Nevertheless, despite being immersed in a modernist world, we seldom recognize the causality between the abstract avant-gardist art of the twentieth century and our buildings, roads, traffic signs, public transport vehicles, and design, amongst others. In this exhibition, a number of sculptural wall works recreate perceptions of urban landscapes, from a distanced point of view, such as the sculpture Parametric Contemplation, with its horizontal grounding planes and the verticality of what looks like high rises, to which are added circular shapes which can evoke a satellite or a star – natural and artificial phenomena now intricately inhabiting our subconscious. Modulor Expansions playfully engages with Le Corbusier’s Modulor while contemplating the evolution of architecture into a maze of mirrors and glasses, providing a web of vanishing lines too vast for human perception. Thomas Canto’s recent use of dichroic glass allows the artist to play with atmospheric fluctuations of light (this type of glass reacts chromatically to light).
The artist creates expanding sculptures using color and light projected onto the surrounding surfaces beyond the works themselves. This denotes his recognition of the modernist incorporation of vectors and planes into our everyday lives but also of the unruly and playful extrapolations they conveyed, of which Renzo Piano, Gianfranco Franchini and Richard Rogers’s Pompidou Centre is the more direct example.

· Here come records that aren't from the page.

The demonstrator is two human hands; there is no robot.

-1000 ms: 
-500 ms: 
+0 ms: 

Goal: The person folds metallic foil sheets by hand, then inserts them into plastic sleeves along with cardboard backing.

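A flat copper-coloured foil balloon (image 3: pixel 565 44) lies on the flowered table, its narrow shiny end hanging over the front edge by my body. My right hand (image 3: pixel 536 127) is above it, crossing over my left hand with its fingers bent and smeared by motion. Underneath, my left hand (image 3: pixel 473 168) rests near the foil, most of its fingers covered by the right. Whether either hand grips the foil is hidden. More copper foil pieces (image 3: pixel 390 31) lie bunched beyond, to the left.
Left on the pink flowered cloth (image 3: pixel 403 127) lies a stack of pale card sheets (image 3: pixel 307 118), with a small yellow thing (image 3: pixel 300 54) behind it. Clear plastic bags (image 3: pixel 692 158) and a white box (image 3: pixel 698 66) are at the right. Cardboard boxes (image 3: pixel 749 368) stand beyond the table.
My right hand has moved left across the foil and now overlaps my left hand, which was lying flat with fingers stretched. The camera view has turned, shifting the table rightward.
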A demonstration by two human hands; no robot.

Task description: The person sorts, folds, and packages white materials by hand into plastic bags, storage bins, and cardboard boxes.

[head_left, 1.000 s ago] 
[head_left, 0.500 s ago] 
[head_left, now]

Other works, more abstract, directly quote Piet Mondrian or Joseph Albers, such as Modulor Expansions with the use of primary colors, and Brutalistic Transparencies with a visual quotation of Homage to the Square (started by Albers in 1949) challenged by their articulation with “forbidden” colors and shapes for the historical artists, the most obvious being the diagonal for Mondrian. Thomas Canto’s work does not recreate modernism; it is informed by a whole century of its iconoclastic recuperation. The heterogeneous aspect of our cities is thus embraced and celebrated, while their avant-gardist and somewhat inflexible theory is mixed with new materials and contemporary perspectives. This association of architecture and modernism is a snapshot of the present, the Futurist’s future, and our new reality.